• Task directions
Produce an exact transcription of the data, with the images left out.

(Beginning of Supplied data)

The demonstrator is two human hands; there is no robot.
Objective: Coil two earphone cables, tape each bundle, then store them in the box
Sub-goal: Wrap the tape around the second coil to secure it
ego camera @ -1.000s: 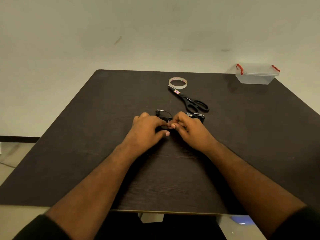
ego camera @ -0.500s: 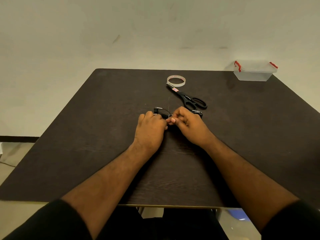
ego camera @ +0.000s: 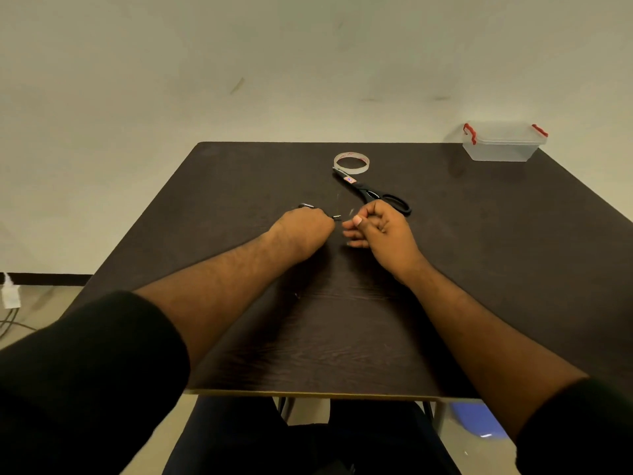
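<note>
My left hand (ego camera: 301, 229) is a fist around a black earphone cable bundle. An earbud loop (ego camera: 307, 206) shows above the knuckles and the plug (ego camera: 337, 217) sticks out to the right. Just right of it, my right hand (ego camera: 378, 229) has curled fingers, with the thumb pressed to the forefinger as if pinching a thin strand of cable. The strand is barely visible. The second earphone is hidden. A roll of clear tape (ego camera: 351, 162) lies further back, with black scissors (ego camera: 373, 195) beside it. The clear box (ego camera: 503, 142) with red clips sits at the far right corner.
The dark wooden table (ego camera: 342, 337) reaches to a pale wall. Its near edge is above my lap. Cables and a white plug lie on the floor at the left (ego camera: 10, 303).
My hands have parted slightly. The left fist has shifted left with the bundle, and the plug now shows between the hands. The right hand has lifted and turned its thumb upward.
</note>
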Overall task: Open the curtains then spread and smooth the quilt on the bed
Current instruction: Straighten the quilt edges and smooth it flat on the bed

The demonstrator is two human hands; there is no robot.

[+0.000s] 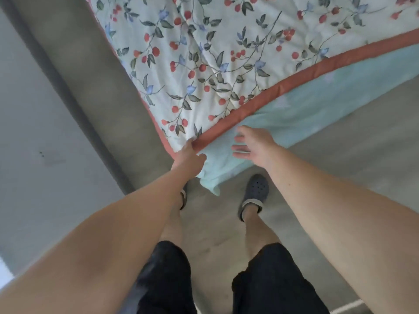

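Observation:
The quilt is white with red berries and green leaves, edged by a rust-red border, and its pale mint underside shows where the near edge is folded. My left hand pinches the red border at the quilt's near corner. My right hand hovers with fingers spread just over the mint fabric, beside the left hand. The curtains are out of view.
A grey bed frame or base runs diagonally along the quilt's left side, with pale floor beyond it. My legs, in dark shorts, and my dark clogs stand on grey floor right at the quilt's hanging corner.

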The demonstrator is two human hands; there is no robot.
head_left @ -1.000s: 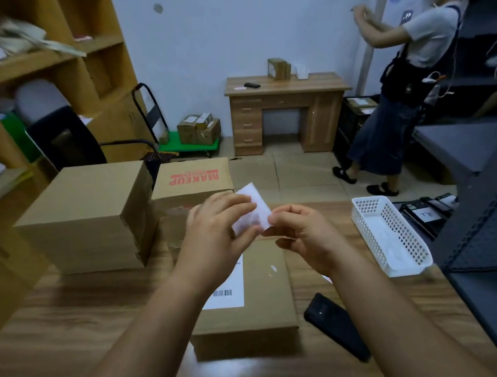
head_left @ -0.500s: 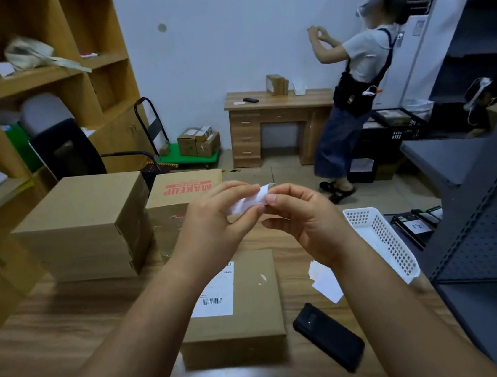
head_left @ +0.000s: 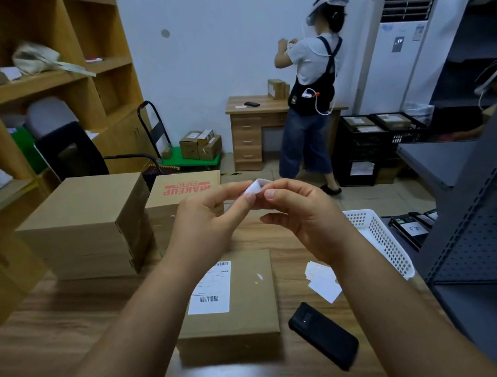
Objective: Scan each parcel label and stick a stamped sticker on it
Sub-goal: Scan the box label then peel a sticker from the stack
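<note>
Head view: a small white sticker [head_left: 255, 187] is pinched between the fingertips of the left hand [head_left: 211, 223] and the right hand [head_left: 301, 213], raised above the bench [head_left: 70, 317]. A second ago the sticker was seen as a flat upright slip; now it is folded over at its top, so the backing is judged to be in the course of being peeled, and the sticking step is not yet done. The parcel [head_left: 238, 301] lies directly below the hands, its shipping label [head_left: 210, 288] facing up and uncovered. A black handheld device [head_left: 322, 335], probably the scanner, lies just beside the parcel's right edge. Loose white slips [head_left: 322, 279] lie between the parcel and a white perforated basket [head_left: 380, 241]; nothing can be made out inside the basket. More boxes [head_left: 87, 225] are stacked at the far left of the bench.
</note>
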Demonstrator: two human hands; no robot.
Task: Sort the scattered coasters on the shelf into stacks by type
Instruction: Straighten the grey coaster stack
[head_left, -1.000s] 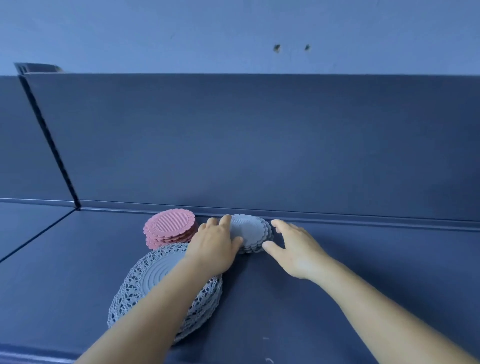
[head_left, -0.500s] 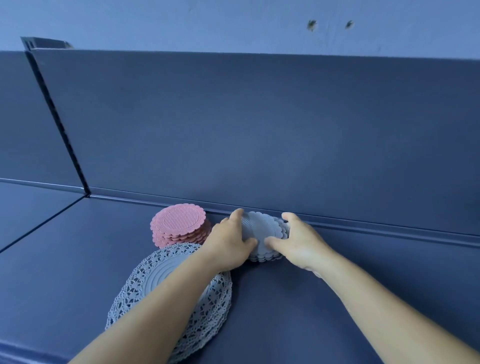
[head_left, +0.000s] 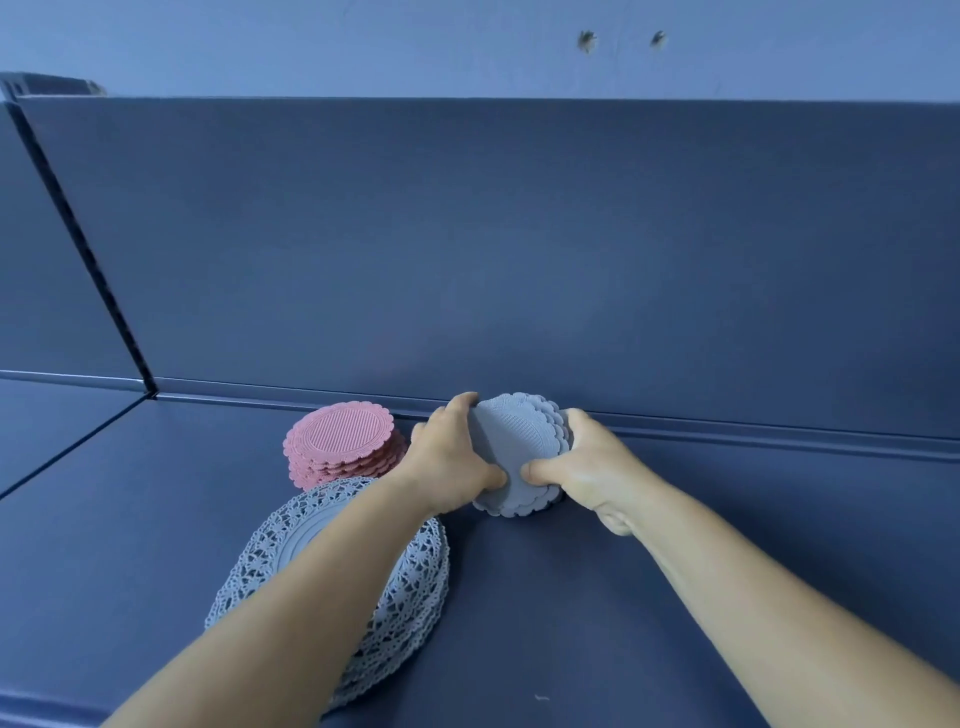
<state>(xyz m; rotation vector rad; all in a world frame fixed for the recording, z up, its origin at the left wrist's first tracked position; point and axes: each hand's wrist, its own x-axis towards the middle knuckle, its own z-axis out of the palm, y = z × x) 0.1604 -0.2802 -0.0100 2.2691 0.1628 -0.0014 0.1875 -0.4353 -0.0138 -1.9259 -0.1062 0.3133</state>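
Grey coasters (head_left: 519, 452), small with wavy edges, stacked on the shelf (head_left: 727, 545) close to the back wall (head_left: 519, 249), held from both sides. Left hand (head_left: 452, 462) curled round the left edge, thumb at the near rim, fingertips reaching over the far rim. Right hand (head_left: 587, 470) curled round the right edge in the same way, thumb nearly meeting the other thumb at the front. Stack thus exactly between the two grips, neither hand nearer. Round shape, so no long axis to mind; upper coasters slightly shifted against the lower ones, edges not yet in line. Probably squaring the pile by pressing inward from left and right. Just to the left, almost touching the left hand, pink coasters (head_left: 343, 449) in their own pile. Nearer the camera, under the left forearm, large lace mats (head_left: 400, 613) in a third pile. Little free room on the left side; any slide of the grey pile safer toward the right.
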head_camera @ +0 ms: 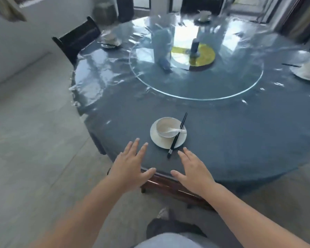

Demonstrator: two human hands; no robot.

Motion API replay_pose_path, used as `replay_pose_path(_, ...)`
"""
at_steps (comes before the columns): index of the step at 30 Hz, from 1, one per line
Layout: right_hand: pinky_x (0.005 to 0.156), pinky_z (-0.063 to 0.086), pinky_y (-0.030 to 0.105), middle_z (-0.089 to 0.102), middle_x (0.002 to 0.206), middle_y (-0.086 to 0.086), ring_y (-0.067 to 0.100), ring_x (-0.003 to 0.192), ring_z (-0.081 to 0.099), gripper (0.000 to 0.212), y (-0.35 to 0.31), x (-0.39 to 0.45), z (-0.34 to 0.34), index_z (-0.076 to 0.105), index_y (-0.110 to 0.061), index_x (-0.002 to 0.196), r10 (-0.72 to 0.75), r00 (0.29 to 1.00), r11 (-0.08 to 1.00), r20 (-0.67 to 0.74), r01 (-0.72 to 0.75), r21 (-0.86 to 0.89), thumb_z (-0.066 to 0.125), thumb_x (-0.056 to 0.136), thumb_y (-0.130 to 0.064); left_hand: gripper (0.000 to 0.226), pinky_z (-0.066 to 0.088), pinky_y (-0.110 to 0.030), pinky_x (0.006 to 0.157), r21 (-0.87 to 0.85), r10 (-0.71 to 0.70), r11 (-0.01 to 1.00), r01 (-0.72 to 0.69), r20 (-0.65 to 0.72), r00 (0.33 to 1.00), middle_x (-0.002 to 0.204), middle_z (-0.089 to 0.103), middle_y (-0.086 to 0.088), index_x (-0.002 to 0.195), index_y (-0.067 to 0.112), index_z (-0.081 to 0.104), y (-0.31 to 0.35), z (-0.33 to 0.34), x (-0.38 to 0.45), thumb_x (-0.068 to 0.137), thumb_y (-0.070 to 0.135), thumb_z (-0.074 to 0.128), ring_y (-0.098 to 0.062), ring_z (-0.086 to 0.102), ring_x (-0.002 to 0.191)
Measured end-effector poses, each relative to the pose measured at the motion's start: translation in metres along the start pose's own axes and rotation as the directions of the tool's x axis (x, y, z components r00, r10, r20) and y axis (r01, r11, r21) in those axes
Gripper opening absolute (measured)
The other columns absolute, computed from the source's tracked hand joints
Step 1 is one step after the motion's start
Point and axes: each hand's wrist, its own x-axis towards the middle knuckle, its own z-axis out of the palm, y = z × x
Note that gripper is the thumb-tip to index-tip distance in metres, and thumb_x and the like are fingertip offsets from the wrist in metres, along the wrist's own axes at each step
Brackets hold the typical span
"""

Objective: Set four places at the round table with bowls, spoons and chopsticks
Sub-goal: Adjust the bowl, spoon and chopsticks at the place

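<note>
Chopsticks (177, 135) are laid across the saucer (161, 142) beside the bowl (166, 127), long axis running away from the person. Both hands are held flat and empty; the right hand (193, 171) is nearer the handle ends than the left hand (131, 167)

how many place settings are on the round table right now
4. Nearest setting in front of the hands; left setting by the dark chair; far setting across the table; right setting, cut off by the frame edge. The three farther ones are blurred.
</note>
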Motion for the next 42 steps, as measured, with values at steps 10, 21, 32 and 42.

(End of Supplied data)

• Answer
The demonstrator is two human hands; there is no robot.
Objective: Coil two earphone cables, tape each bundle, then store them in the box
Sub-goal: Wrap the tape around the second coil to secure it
ego camera @ -1.000s: 
ego camera @ -0.500s: 
ego camera @ +0.000s: 
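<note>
My left hand (ego camera: 301, 229) is a fist around a black earphone cable bundle. An earbud loop (ego camera: 307, 206) shows above the knuckles and the plug (ego camera: 337, 217) sticks out to the right. Just right of it, my right hand (ego camera: 378, 229) has curled fingers, with the thumb pressed to the forefinger as if pinching a thin strand of cable. The strand is barely visible. The second earphone is hidden. A roll of clear tape (ego camera: 351, 162) lies further back, with black scissors (ego camera: 373, 195) beside it. The clear box (ego camera: 503, 142) with red clips sits at the far right corner.
The dark wooden table (ego camera: 342, 337) reaches to a pale wall. Its near edge is above my lap. Cables and a white plug lie on the floor at the left (ego camera: 10, 303).
My hands have parted slightly. The left fist has shifted left with the bundle, and the plug now shows between the hands. The right hand has lifted and turned its thumb upward.
</note>
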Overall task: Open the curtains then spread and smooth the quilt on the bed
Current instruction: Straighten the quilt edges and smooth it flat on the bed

The demonstrator is two human hands; there is no robot.

[+0.000s] 

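Observation:
The quilt is white with red berries and green leaves, edged by a rust-red border, and its pale mint underside shows where the near edge is folded. My left hand pinches the red border at the quilt's near corner. My right hand hovers with fingers spread just over the mint fabric, beside the left hand. The curtains are out of view.
A grey bed frame or base runs diagonally along the quilt's left side, with pale floor beyond it. My legs, in dark shorts, and my dark clogs stand on grey floor right at the quilt's hanging corner.
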
The demonstrator is two human hands; there is no robot.
head_left @ -1.000s: 
head_left @ -0.500s: 
head_left @ +0.000s: 
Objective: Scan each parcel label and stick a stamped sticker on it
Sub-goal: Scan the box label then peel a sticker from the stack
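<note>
Head view: a small white sticker [head_left: 255, 187] is pinched between the fingertips of the left hand [head_left: 211, 223] and the right hand [head_left: 301, 213], raised above the bench [head_left: 70, 317]. A second ago the sticker was seen as a flat upright slip; now it is folded over at its top, so the backing is judged to be in the course of being peeled, and the sticking step is not yet done. The parcel [head_left: 238, 301] lies directly below the hands, its shipping label [head_left: 210, 288] facing up and uncovered. A black handheld device [head_left: 322, 335], probably the scanner, lies just beside the parcel's right edge. Loose white slips [head_left: 322, 279] lie between the parcel and a white perforated basket [head_left: 380, 241]; nothing can be made out inside the basket. More boxes [head_left: 87, 225] are stacked at the far left of the bench.
</note>
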Demonstrator: two human hands; no robot.
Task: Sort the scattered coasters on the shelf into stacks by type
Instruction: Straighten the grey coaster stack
[head_left, -1.000s] 
[head_left, -0.500s] 
[head_left, +0.000s] 
<state>(xyz m; rotation vector rad; all in a world frame fixed for the recording, z up, its origin at the left wrist's first tracked position; point and axes: each hand's wrist, its own x-axis towards the middle knuckle, its own z-axis out of the palm, y = z × x) 0.1604 -0.2802 -0.0100 2.2691 0.1628 -0.0014 0.1875 -0.4353 -0.0138 -1.9259 -0.1062 0.3133</state>
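Grey coasters (head_left: 519, 452), small with wavy edges, stacked on the shelf (head_left: 727, 545) close to the back wall (head_left: 519, 249), held from both sides. Left hand (head_left: 452, 462) curled round the left edge, thumb at the near rim, fingertips reaching over the far rim. Right hand (head_left: 587, 470) curled round the right edge in the same way, thumb nearly meeting the other thumb at the front. Stack thus exactly between the two grips, neither hand nearer. Round shape, so no long axis to mind; upper coasters slightly shifted against the lower ones, edges not yet in line. Probably squaring the pile by pressing inward from left and right. Just to the left, almost touching the left hand, pink coasters (head_left: 343, 449) in their own pile. Nearer the camera, under the left forearm, large lace mats (head_left: 400, 613) in a third pile. Little free room on the left side; any slide of the grey pile safer toward the right.
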head_camera @ +0 ms: 

Demonstrator: two human hands; no robot.

Motion API replay_pose_path, used as `replay_pose_path(_, ...)`
"""
at_steps (comes before the columns): index of the step at 30 Hz, from 1, one per line
Layout: right_hand: pinky_x (0.005 to 0.156), pinky_z (-0.063 to 0.086), pinky_y (-0.030 to 0.105), middle_z (-0.089 to 0.102), middle_x (0.002 to 0.206), middle_y (-0.086 to 0.086), ring_y (-0.067 to 0.100), ring_x (-0.003 to 0.192), ring_z (-0.081 to 0.099), gripper (0.000 to 0.212), y (-0.35 to 0.31), x (-0.39 to 0.45), z (-0.34 to 0.34), index_z (-0.076 to 0.105), index_y (-0.110 to 0.061), index_x (-0.002 to 0.196), r10 (-0.72 to 0.75), r00 (0.29 to 1.00), r11 (-0.08 to 1.00), r20 (-0.67 to 0.74), r01 (-0.72 to 0.75), r21 (-0.86 to 0.89), thumb_z (-0.066 to 0.125), thumb_x (-0.056 to 0.136), thumb_y (-0.130 to 0.064); left_hand: gripper (0.000 to 0.226), pinky_z (-0.066 to 0.088), pinky_y (-0.110 to 0.030), pinky_x (0.006 to 0.157), r21 (-0.87 to 0.85), r10 (-0.71 to 0.70), r11 (-0.01 to 1.00), r01 (-0.72 to 0.69), r20 (-0.65 to 0.72), r00 (0.33 to 1.00), middle_x (-0.002 to 0.204), middle_z (-0.089 to 0.103), middle_y (-0.086 to 0.088), index_x (-0.002 to 0.195), index_y (-0.067 to 0.112), index_z (-0.081 to 0.104), y (-0.31 to 0.35), z (-0.33 to 0.34), x (-0.38 to 0.45), thumb_x (-0.068 to 0.137), thumb_y (-0.070 to 0.135), thumb_z (-0.074 to 0.128), ring_y (-0.098 to 0.062), ring_z (-0.086 to 0.102), ring_x (-0.002 to 0.191)
Measured end-effector poses, each relative to the pose measured at the motion's start: translation in metres along the start pose's own axes and rotation as the directions of the tool's x axis (x, y, z components r00, r10, r20) and y axis (r01, r11, r21) in those axes
Gripper opening absolute (measured)
The other columns absolute, computed from the source's tracked hand joints
Step 1 is one step after the motion's start
Point and axes: each hand's wrist, its own x-axis towards the middle knuckle, its own z-axis out of the palm, y = z × x
Note that gripper is the thumb-tip to index-tip distance in metres, and thumb_x and the like are fingertip offsets from the wrist in metres, along the wrist's own axes at each step
Brackets hold the typical span
"""

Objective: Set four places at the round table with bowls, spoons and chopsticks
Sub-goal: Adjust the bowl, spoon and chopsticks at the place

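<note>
Chopsticks (177, 135) are laid across the saucer (161, 142) beside the bowl (166, 127), long axis running away from the person. Both hands are held flat and empty; the right hand (193, 171) is nearer the handle ends than the left hand (131, 167)

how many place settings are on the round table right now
4. Nearest setting in front of the hands; left setting by the dark chair; far setting across the table; right setting, cut off by the frame edge. The three farther ones are blurred.
</note>
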Motion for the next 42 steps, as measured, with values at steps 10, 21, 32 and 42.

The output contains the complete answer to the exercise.